What you have to do
Nothing past the line containing "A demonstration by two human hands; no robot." belongs in the output. Copy exactly every line of the data below from the first up to and including it.

The data
§

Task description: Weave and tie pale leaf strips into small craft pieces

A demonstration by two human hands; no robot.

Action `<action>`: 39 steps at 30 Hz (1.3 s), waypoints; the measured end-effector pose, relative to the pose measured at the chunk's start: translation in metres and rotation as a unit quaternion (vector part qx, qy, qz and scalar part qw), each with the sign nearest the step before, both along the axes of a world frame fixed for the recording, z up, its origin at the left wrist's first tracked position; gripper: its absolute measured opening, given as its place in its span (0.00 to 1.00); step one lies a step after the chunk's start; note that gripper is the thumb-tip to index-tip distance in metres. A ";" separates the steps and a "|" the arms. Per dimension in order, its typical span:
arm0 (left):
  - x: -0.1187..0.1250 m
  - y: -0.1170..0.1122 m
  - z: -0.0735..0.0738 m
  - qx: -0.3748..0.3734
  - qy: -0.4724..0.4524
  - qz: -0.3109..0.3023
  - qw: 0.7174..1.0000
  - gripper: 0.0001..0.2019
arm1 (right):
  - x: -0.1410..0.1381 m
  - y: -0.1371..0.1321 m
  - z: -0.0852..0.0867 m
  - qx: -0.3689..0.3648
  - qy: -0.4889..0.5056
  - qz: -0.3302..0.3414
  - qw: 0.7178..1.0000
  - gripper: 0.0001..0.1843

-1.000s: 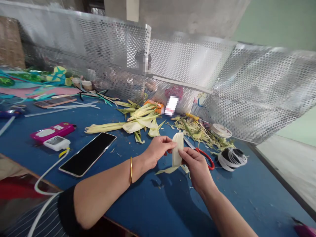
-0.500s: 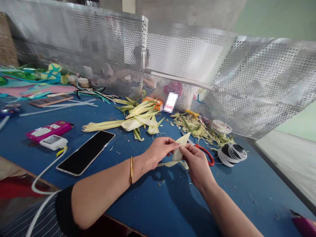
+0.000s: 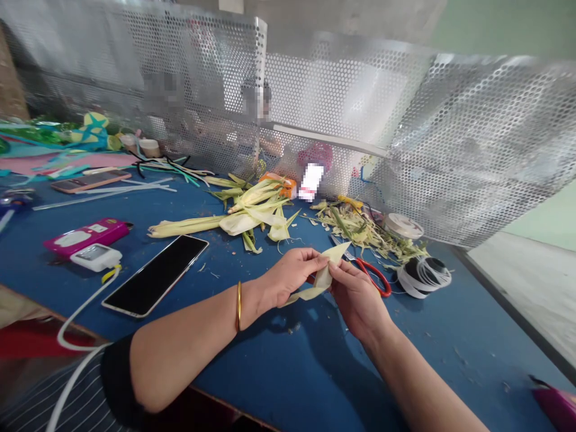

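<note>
Between both hands, above the blue table (image 3: pixel 270 366), is a pale green corn husk (image 3: pixel 323 279), folded with a pointed tip at the top and a strip trailing to the lower left. My left hand (image 3: pixel 294 273) pinches its left side between thumb and fingers. Opposite, my right hand (image 3: pixel 357 294) grips the right side, its fingertips close to the left ones. Just behind the right hand lie red-handled scissors (image 3: pixel 375 277), their blades partly hidden. A spool of white string (image 3: pixel 423 277) stands to their right.
Beyond the hands lie a pile of corn husks (image 3: pixel 252 213) and a heap of husk scraps (image 3: pixel 360 228). A black-screened phone (image 3: pixel 157 276) and a magenta device (image 3: pixel 87 236) with a white cable are on the left. A perforated metal screen (image 3: pixel 333 96) borders the back.
The husk's lower part has shifted, and its short end by my right fingers is no longer visible. Both hands keep their pinch, while the view has tilted slightly.
</note>
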State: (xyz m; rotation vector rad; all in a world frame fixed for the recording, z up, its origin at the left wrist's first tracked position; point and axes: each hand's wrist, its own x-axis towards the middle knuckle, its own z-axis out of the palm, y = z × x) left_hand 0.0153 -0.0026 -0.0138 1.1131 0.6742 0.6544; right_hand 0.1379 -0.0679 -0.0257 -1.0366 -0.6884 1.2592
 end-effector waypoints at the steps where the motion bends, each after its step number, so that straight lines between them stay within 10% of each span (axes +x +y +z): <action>1: 0.000 0.000 0.000 -0.002 -0.002 -0.001 1.000 0.14 | 0.000 0.000 -0.001 -0.003 0.014 0.002 1.000 0.12; 16: 0.000 0.001 -0.002 -0.032 -0.023 -0.003 0.999 0.16 | 0.003 0.003 0.000 -0.005 0.009 0.019 1.000 0.12; 29: -0.004 0.029 -0.009 0.176 0.096 0.167 0.965 0.06 | 0.007 -0.008 0.030 0.102 -0.026 -0.003 0.994 0.10; 39: -0.012 0.057 -0.021 0.147 0.125 0.251 0.948 0.09 | 0.028 -0.028 0.053 0.121 -0.106 0.010 0.987 0.20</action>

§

Written response
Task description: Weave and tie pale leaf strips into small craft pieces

A demonstration by two human hands; no robot.

That wraps up the answer.